▶ [WHAT IS EXPECTED]
Return every line below exactly.

▶ [DATA EXTRACT]
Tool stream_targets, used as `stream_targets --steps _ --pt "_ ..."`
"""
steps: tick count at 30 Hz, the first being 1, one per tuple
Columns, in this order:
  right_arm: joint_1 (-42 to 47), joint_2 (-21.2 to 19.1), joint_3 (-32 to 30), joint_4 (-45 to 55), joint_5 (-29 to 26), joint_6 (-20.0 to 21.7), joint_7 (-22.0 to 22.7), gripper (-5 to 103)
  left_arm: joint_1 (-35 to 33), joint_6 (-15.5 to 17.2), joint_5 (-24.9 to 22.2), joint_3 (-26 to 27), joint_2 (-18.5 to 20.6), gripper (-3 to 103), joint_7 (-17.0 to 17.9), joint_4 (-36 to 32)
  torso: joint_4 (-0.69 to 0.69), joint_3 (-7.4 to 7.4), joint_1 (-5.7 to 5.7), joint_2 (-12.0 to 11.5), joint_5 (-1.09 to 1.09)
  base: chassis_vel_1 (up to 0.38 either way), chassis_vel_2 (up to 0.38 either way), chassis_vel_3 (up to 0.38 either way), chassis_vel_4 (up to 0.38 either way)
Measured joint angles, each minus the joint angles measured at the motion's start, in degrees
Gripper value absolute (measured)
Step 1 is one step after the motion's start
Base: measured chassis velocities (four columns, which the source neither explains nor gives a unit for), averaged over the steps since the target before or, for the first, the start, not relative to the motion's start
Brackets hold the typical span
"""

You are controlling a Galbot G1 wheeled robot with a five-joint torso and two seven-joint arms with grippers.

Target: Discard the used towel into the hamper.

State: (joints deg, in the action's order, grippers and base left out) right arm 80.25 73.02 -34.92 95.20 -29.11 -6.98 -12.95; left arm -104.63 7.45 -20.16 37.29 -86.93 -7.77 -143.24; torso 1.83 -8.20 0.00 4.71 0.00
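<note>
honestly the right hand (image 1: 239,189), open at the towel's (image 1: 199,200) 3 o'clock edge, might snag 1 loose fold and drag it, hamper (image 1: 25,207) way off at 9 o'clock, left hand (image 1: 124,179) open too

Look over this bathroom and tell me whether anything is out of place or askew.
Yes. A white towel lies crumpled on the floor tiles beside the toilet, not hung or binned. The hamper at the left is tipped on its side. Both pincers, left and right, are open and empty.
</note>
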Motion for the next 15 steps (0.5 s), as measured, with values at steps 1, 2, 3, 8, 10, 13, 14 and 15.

▶ [ANSWER TO THE EXERCISE]
Tool stream_targets, used as `stream_targets --steps _ --pt "_ ..."`
"""
steps: tick count at 30 Hz, the first being 1, one per tuple
Columns, in this order:
  right_arm: joint_1 (-42 to 47), joint_2 (-21.2 to 19.1), joint_3 (-32 to 30), joint_4 (-45 to 55), joint_5 (-29 to 26), joint_6 (-20.0 to 21.7), joint_7 (-22.0 to 22.7), gripper (-5 to 103)
  left_arm: joint_1 (-35 to 33), joint_6 (-15.5 to 17.2), joint_5 (-24.9 to 22.2), joint_3 (-26 to 27), joint_2 (-18.5 to 20.6), gripper (-3 to 103), joint_7 (-17.0 to 17.9), joint_4 (-36 to 32)
  torso: joint_4 (-0.69 to 0.69), joint_3 (-7.4 to 7.4), joint_1 (-5.7 to 5.7), joint_2 (-12.0 to 11.5), joint_5 (-1.09 to 1.09)
  base: chassis_vel_1 (up to 0.38 either way), chassis_vel_2 (up to 0.38 either way), chassis_vel_3 (up to 0.38 either way), chassis_vel_4 (up to 0.38 either way)
Measured joint angles, each minus the joint angles measured at the motion's start, in degrees
Gripper value absolute (measured)
Step 1 is one step after the motion's start
Base: measured chassis velocities (four columns, which the source neither explains nor gives a unit for), averaged over the steps since the target before or, for the first, the start, not relative to the motion's start
Brackets hold the typical span
"""

You are controlling a Galbot G1 wheeled robot with a five-joint torso and two seven-joint arms with grippers.

Target: Discard the used towel into the hamper.

State: (joints deg, in the action's order, grippers and base left out) right arm 80.25 73.02 -34.92 95.20 -29.11 -6.98 -12.95; left arm -104.63 7.45 -20.16 37.29 -86.93 -7.77 -143.24; torso 1.83 -8.20 0.00 4.71 0.00
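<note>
honestly the right hand (image 1: 239,189), open at the towel's (image 1: 199,200) 3 o'clock edge, might snag 1 loose fold and drag it, hamper (image 1: 25,207) way off at 9 o'clock, left hand (image 1: 124,179) open too

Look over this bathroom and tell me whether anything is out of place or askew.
Yes. A white towel lies crumpled on the floor tiles beside the toilet, not hung or binned. The hamper at the left is tipped on its side. Both pincers, left and right, are open and empty.
</note>
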Motion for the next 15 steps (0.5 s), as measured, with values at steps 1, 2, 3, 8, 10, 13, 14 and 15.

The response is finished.